Esta história não é uma caricatura. Reflecte uma parte do estado actual do consumo de drogas na sociedade ocidental. Nem todas redundarão em toxicomanias, mas para lá caminham, ou tendem a predispor, ao criarem certa dependência.
O mundo adulto nessas sociedades mais "progressivas" do Ocidente faz uso de sedativos que não correspondem a fins médicos normais. Entre esses sedativos encontram-se: álcool, barbitúricos, tranquilizantes, sem contar numerosos outros produtos expostos e vendidos nas montras e balcões das farmácias e, até, em outros estabelecimentos comerciais.
Um inquérito recentemente levado a efeito na Califórnia pelo Stanford Research Institute revelou que se encontraram 2539 medicamentos diferentes em 86 fogos visitados. O que representa cerca de 30 produtos por "farmácia caseira". Entre estes medicamentos, apenas um em cada cinco tinha sido objecto de prescrição médica, muitos não deveriam estar à mão de semear de crianças e adolescentes, pelo menos. Surpreenderão certas tragédias de que os jornais frequentemente nos dão conta?

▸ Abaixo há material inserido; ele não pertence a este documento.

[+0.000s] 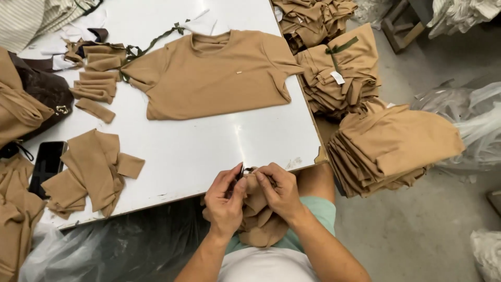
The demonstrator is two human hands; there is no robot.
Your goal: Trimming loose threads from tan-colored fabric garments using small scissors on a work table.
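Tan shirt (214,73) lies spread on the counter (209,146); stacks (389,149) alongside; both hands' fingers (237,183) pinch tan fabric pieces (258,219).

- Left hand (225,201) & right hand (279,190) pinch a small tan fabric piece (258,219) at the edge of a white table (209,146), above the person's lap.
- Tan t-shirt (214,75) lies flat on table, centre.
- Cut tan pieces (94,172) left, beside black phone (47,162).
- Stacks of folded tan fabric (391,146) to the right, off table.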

Um outro inquérito, realizado em 1969, esclarecia que em Washington, entre os produtos vendidos legalmente como medicamentos, 583 eram mais perigosos que o L. S. D. E, contudo, achava-se normal, pois era lícito utilizar esses medicamentos, essoutras drogas, sem excessivos cuidados, ao mesmo tempo que facilmente se escandalizava por vezes face à marijuana. Longe de defender esta ou outras, não podemos deixar de estranhar o acesso fácil e indiscriminado a certas drogas em algumas sociedades "permissivas". Não creio que o mesmo se passe, com igual amplitude, em outros mundos.
De qualquer modo, se aquele uso reflecte verdadeiramente a necessidade terapêutica das sociedades ditas mais "evoluídas" do mundo ocidental, convém interrogarmo-nos seriamente não apenas sobre o fenómeno da droga, ou das drogas, mas sobretudo acerca das razões que conduzem a pagar tal preço para viver e sonhar um pouco mais tranquilamente.

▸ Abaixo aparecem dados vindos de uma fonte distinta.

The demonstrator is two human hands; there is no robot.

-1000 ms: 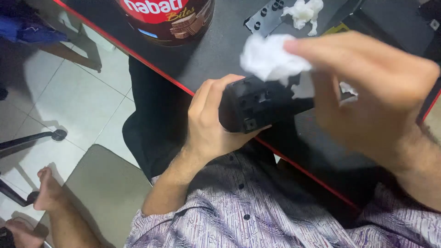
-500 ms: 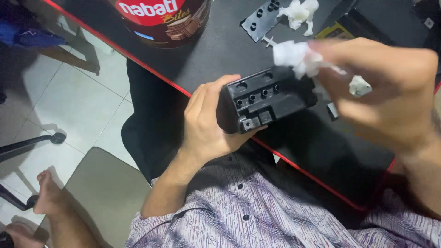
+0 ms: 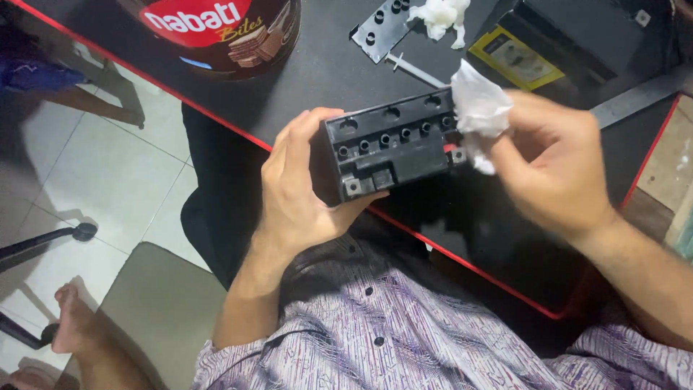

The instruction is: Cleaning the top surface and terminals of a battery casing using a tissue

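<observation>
Battery case (image 3: 393,144), a black box-shaped block, is shown at the centre of the head view, held just above the near edge of the table (image 3: 317,79) and clear of its surface. It is gripped from the left end by the left hand (image 3: 299,191), whose fingers are wrapped closed around that end, the thumb lying under the near face. One row of small round ports is seen along the upward face; six can be counted, though the rightmost part of the row is covered. A crumpled white tissue (image 3: 478,108) is pinched in the closed fingers of the right hand (image 3: 556,166) and pressed against the right end of the block, touching it.

The step in hand is judged to be the wiping of the ported face. The next stroke would call for the block to be kept steady by the left hand while the wad is drawn along the row.

Counted in the upper part of the frame: one round red and brown tin (image 3: 231,32) at upper left, one black perforated strip (image 3: 379,29), one further white wad (image 3: 442,14), one yellow packet (image 3: 514,58), and one metal ruler (image 3: 639,97) at right. One grey chair seat (image 3: 162,310) is seen at lower left.
</observation>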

O corpo humano não é um laboratório que se possa facilmente reconstruir. Afigura-se perigoso efectuar experiências, aplicar a esse organismo, ainda cheio de incógnitas, produtos de que se não conhecem todos os efeitos residuais ou longínquos. "Nenhuma droga é isenta de perigos", escreveu conceituado autor. Ter-se-á um dia que pagar a conta, somente este argumento nem sempre convence.

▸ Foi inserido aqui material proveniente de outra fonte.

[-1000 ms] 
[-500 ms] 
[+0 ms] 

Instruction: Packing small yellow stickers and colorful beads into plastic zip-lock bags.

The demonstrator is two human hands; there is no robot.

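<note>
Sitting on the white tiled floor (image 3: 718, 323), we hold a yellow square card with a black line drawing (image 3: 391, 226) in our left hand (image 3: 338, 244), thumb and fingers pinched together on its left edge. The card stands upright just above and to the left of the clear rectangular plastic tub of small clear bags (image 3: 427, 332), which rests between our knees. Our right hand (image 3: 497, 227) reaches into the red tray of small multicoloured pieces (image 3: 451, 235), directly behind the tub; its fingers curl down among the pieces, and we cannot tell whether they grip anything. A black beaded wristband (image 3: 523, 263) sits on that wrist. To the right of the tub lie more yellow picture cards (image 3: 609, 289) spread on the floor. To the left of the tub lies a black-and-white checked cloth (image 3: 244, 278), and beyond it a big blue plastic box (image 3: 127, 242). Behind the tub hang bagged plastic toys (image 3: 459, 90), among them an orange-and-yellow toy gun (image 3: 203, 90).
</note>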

O problema do uso e abuso, médico e não médico, de droga, de variadas drogas, parece ser uma das realidades dominantes da sociedade contemporânea. Dificuldades de ajustamento, de início pequenas, surgem e amplificam-se progressivamente entre o indivíduo, adulto ou jovem, e o meio social que o rodeia. A droga aparece então como um "sistema tampão" que amortece estes conflitos exacerbados, desencadeados no próprio universo do indivíduo, ou entre ele e o mundo envolvente.
A droga não modifica o homem, exterioriza a sua personalidade, indivíduos, tendo consumido idêntica quantidade de álcool, têm comportamentos diferentes: um tornar-se-á colérico, agressivo; outro mostrar-se-á passivo, sonolento; um terceiro, apaixonado, amorudo; outros não registarão qualquer mudança de comportamento.
A própria personalidade do indivíduo influencia a opção: o tímido dirigir-se-á para o álcool, procurando por esta via remédio para o seu temperamento; o sonhador preferirá a Cannabis; alguns nevróticos satisfazer-se-ão com calmantes, outros inclinar-se-ão para os estimulantes.
Uma anedota persa dar-nos-á ideia desta variedade de efeitos: Três homens viajavam conjuntamente para uma cidade amuralhada. O primeiro era grande apreciador de álcool, o segundo consumia marijuana, o terceiro recorria ao ópio. Ao cair da noite, depois de longa jornada, chegaram ao seu destino. As portas da cidade estavam já fechadas. O consumidor de ópio sugeriu que se deitassem e dormissem até ao dia seguinte, quando fossem abertas as portas, o apreciador de álcool propôs que se arrombassem as mesmas, enquanto o utilizador de marijuana se afirmava convencido de que podia passar pelo buraco da fechadura.